Biology & Behavior
Tree squirrels belong to the rodent family and Utah has the Albert squirrel, the Pine squirrel and the Eastern Fox squirrel. The Pine squirrel is also known as the Red squirrel or Chickaree. Tree squirrels are seldom found far from forested or wooded areas. Tree squirrels feed on a variety of materials including fruits, bark, leaves, fungi, insects, bird eggs, nuts and occasionally other small animals. Tree squirrel diets vary by species and are determined by their habitat and season of the year. They do not hibernate but tend to store great quantities of food during the winter months.
What Does a Tree Squirrel Sound Like?
Squirrels primarily emit warning and mating calls. Tree and ground squirrels are most active in the daytime and can be heard in attics or gutters and burrowing in gardens or under porches, respectively. Their young are noted for having sharp cries, while adult squirrels make noises that sound like “kuk” or “qua.” Squirrels in attics or walls also make scratching noises as they travel across surfaces. Other squirrel sounds, like buzzing, chattering, whistling, or the stomping of feet, signal danger and act as an audible threat to potential intruders.
Squirrel droppings are similar in size to kidney beans and range from 5 to 8 mm in length. They usually get scattered about as the rodents run and easily blend in with the ground due to their light brown coloration. As tree-dwelling creatures, squirrels often use hollow crevices in tree trunks as toilets. Droppings are generally pill-shaped and cylindrical in appearance, sometimes with tapered ends.

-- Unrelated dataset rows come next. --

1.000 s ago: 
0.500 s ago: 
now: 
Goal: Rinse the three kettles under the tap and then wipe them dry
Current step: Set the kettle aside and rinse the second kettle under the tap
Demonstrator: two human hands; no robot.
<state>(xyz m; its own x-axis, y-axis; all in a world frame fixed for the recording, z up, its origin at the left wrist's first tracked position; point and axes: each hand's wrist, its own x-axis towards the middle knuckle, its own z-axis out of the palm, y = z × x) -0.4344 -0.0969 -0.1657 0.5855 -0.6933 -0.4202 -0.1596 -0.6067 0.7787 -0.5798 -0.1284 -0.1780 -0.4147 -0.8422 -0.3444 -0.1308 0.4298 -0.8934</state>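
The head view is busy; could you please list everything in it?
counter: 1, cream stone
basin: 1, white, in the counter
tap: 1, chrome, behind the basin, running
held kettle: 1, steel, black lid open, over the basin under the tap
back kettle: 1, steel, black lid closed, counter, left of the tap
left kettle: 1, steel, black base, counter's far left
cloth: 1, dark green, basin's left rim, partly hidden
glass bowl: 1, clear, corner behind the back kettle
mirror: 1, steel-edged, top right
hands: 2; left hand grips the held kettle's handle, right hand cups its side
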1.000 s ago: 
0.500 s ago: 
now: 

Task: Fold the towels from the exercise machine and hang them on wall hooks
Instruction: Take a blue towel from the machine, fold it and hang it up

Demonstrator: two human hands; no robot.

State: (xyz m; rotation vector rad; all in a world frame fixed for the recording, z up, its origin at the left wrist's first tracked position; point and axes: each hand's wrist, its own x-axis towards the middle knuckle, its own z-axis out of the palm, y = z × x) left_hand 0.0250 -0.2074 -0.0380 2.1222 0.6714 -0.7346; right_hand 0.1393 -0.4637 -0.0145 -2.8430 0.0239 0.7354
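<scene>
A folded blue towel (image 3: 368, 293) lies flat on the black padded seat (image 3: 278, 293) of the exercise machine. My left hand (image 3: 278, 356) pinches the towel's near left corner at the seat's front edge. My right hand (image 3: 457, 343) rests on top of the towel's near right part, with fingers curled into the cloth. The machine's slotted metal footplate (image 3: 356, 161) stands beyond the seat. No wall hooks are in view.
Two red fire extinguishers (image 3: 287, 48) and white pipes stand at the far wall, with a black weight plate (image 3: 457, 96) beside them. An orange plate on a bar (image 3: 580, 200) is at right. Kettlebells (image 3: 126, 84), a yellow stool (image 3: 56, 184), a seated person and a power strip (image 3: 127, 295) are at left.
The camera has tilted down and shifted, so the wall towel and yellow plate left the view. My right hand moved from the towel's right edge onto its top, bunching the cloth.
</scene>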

Tree squirrels are a nuisance and cause damage when they use buildings for nesting sites and food storage or gnaw into attics to take up residence. They often gain access through vents, broken windows, knot holes, and construction gaps under eaves and gables. Occasionally, the chimney and fire place provide an entry route. Some have a remarkable ability to destroy wooden shakes and shingles. The amount of structural damage may at times be severe. They can be especially destructive to cabins that are vacant during part of the year, since they are free to continue the activities until the owners return. Garages, barns, stables, tool sheds, and other buildings often serve as home for tree squirrels. Rarely do Tree squirrels take up residence in a building without being seen or leaving evidence. The typical evidence of Tree squirrels includes droppings, gnawed holes, nest materials, food stores, shells, hulls, pits, and other food remnants. If squirrels are in the attic or garage even if not visible, their movement can be heard.